My habit of looking long term is firmly implanted and I see a much worse picture than is being spun by so many.
Doesn't really matter if they are doing a CYA bit for the benefit of those who have been badly burned by following their previous advice, or if they truly believe this global mess is fixable any time soon. IMO, whatever prefix we give the label — de or in — the U.S. economy will be especially hard hit and our freedoms will greatly diminish.
I've mentioned reading Hard Times, by Studs Terkel. Several rememberances of the Great Depression dealt with the violence it brought about during farm foreclosures in Iowa. Farmers (then anyway and I suspect still true) were an independent lot who embodied much of the spirit of the original revolutionaries.
These are stories of hundreds of farmers threatening to lynch a judge (he only was tarred and featured) and road blocks to stop he marketing of milk, eggs anything going to market for low prices. When sixteen deputies ordered a single farmer to move off the road, he said, "Go ahead and shoot, ain't none of you leaving here alive if you do." There were several dozen armed farmers in the woods along side the road.
We could very well see similar action if the low end of the mortgage fraud is not relieved soon by angry home buyers and those who are caught in this innocently.
Posted by: Grym
at
October 20, 2008 8:31 AM [link]
Regardless of whether you care for his politics or not, the people of the State of New York are so lucky to have Paterson as Governor.
He is on CNBC and is one smart cookie. Obvious why experience and perspective are important.
Posted by: Craig
at
October 20, 2008 8:34 AM [link]
Bill,
"Just for the record since you quoted me in the context that made your point! Take shots, but please be fair."
I didn't miss the next part...
"My bet is that the Interventionists get to save the financial system at this point anyway, but the cost will be humungous."
I am simply disagreeing with your idea that the Interventionists will be able to save the financial system — at any cost.
Perhaps we have a different definition of "save" and/or "cost."
Sure, life will go on. People will buy, sell or barter to get along. My view is just much more bleak.
I see the real "cost" in terms of lives ruined (several are my friends and relatives) and hopes for the future diminished. I see the "saving" being that of those around the world who saw an opportunity to set up a perfect scam and others who participated in order to gather immense wealth for themselves.

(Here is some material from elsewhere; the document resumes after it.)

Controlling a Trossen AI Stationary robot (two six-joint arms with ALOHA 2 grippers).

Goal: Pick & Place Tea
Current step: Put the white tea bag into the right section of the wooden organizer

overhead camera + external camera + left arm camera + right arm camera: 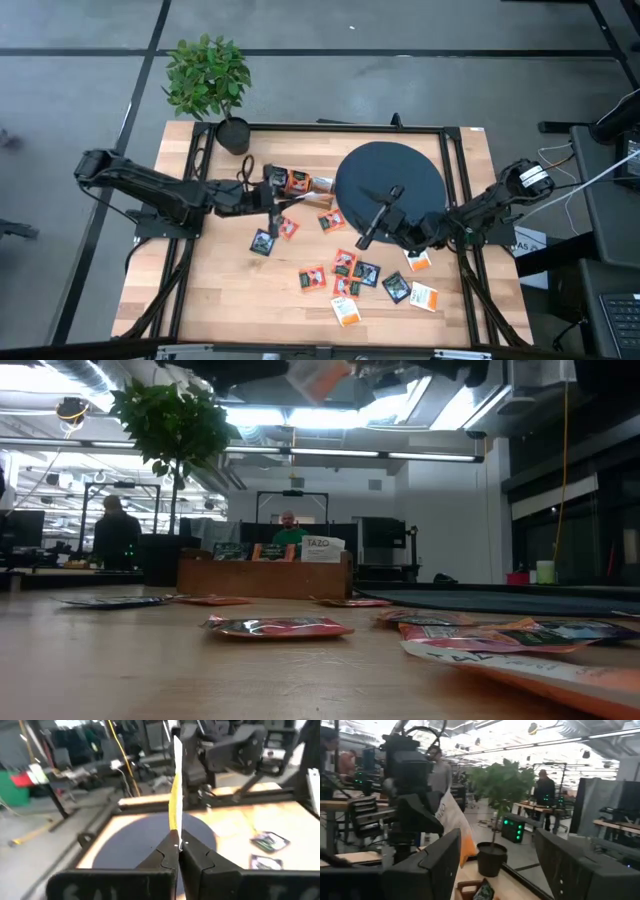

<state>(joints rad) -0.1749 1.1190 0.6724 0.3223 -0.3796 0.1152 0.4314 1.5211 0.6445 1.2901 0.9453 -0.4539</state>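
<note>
Now we see the left gripper [176,851] pinching a white-and-orange tea sachet [175,785] by its edge, upright and edge-on, above the table between the wooden tray [300,185] and the black disc [390,180]. Our right gripper [375,222], fingers spread and empty, faces it from over the disc, so the left arm alone carries it.

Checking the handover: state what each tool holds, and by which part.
Left tool pinches a white-orange tea sachet by its edge; right tool is open, holding nothing.
</note>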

I think my comments were indeed fair.
Posted by: Grym
at
October 20, 2008 8:49 AM [link]
The 'financial system' and 'the economy' are not the same thing.
I think Bill is talking about reconnecting the credit ring and banks doing business for a few years as is until they pay off the preferred shares. The CEO of BAC said as much last night on 60mins.
The real economy of course will look like it's doing about as well as the late 70's, but homes will have deflated and currency will be hemorraging like a water main....... but the 'financial system' will be intact.
[Bill Cara note:
Agreed. However, I am not too much concerned about deflation in home prices much beyond what has already happened in the past couple years. A bit more maybe, but at the end of the day the reflation program will put people back to work and money in their hands. A prudent housing expenditure percentage of income level will be worked out. That level will have a lot to do with the economic return on investment that investors in houses will expect. Today, as long as rates of return (on alternative investments) stay low, and property taxes stop flying, the owners of properties will rent them out at a price that workers can afford. A balance will be struck. The glut of homes on the market today will be worked down as the homebuilders have pulled in their at-risk building programs. A lot of the buildings that house people today or are lying empty are being destroyed by municipalities because they are hazardous structures. Immigration -- legal and otherwise -- is still bringing in people who need housing. So, I don't see the housing market going that much further down. ]
Posted by: Craig
at
October 20, 2008 9:15 AM [link]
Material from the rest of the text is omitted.